| Work to be completed |
Only lines holding "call" are needed; copy each of them from the data below.
== == ==
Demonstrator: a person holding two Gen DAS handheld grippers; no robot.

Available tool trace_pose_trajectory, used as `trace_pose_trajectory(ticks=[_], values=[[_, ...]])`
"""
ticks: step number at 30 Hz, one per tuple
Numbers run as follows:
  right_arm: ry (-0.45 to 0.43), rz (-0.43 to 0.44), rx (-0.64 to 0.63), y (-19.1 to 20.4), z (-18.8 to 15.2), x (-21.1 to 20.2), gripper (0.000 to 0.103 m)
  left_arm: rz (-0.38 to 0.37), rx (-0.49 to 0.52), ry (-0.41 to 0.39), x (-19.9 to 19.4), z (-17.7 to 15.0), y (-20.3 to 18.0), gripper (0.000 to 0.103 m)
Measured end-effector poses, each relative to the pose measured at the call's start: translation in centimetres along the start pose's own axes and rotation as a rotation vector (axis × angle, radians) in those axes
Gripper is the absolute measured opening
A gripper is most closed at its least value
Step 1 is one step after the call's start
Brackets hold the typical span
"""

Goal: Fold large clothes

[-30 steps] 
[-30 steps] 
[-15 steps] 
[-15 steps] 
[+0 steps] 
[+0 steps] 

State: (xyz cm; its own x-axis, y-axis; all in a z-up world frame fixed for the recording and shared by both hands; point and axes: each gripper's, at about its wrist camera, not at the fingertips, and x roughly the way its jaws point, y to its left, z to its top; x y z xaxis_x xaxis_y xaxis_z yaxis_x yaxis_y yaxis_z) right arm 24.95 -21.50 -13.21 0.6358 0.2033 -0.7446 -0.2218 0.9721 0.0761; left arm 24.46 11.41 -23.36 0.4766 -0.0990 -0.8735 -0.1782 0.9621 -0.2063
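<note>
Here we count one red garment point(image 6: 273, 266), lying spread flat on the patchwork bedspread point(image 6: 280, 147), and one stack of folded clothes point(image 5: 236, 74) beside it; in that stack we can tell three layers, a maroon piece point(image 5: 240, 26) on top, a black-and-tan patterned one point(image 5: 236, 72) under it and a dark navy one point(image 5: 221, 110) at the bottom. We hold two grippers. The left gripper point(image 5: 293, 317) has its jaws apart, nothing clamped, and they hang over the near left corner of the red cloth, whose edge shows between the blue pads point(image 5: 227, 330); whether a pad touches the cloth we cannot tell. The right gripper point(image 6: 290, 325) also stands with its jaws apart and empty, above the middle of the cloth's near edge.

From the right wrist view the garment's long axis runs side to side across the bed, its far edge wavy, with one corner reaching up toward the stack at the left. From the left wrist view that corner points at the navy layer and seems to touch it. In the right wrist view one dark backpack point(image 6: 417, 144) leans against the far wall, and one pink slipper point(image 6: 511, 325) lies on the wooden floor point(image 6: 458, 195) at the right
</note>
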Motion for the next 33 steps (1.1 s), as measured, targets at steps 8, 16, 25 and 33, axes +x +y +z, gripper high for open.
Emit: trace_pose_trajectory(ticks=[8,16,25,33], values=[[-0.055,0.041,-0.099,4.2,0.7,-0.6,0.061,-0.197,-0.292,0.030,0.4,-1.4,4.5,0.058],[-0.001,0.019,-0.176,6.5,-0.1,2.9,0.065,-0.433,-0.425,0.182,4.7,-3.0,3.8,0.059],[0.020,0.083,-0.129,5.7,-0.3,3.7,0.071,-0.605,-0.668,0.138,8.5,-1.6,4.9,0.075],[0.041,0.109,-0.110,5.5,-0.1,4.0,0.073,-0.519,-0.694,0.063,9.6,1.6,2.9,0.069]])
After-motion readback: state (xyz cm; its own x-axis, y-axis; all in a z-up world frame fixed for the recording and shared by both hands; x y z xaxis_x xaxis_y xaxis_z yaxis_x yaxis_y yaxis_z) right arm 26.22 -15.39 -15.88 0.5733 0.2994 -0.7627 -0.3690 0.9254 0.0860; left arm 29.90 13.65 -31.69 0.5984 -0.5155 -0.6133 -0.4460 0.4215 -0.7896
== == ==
| Expected answer |
Measured end-effector poses, each relative to the pose measured at the call's start: translation in centimetres along the start pose's own axes and rotation as a rotation vector (axis × angle, radians) in those axes
Step 1 is one step after the call's start

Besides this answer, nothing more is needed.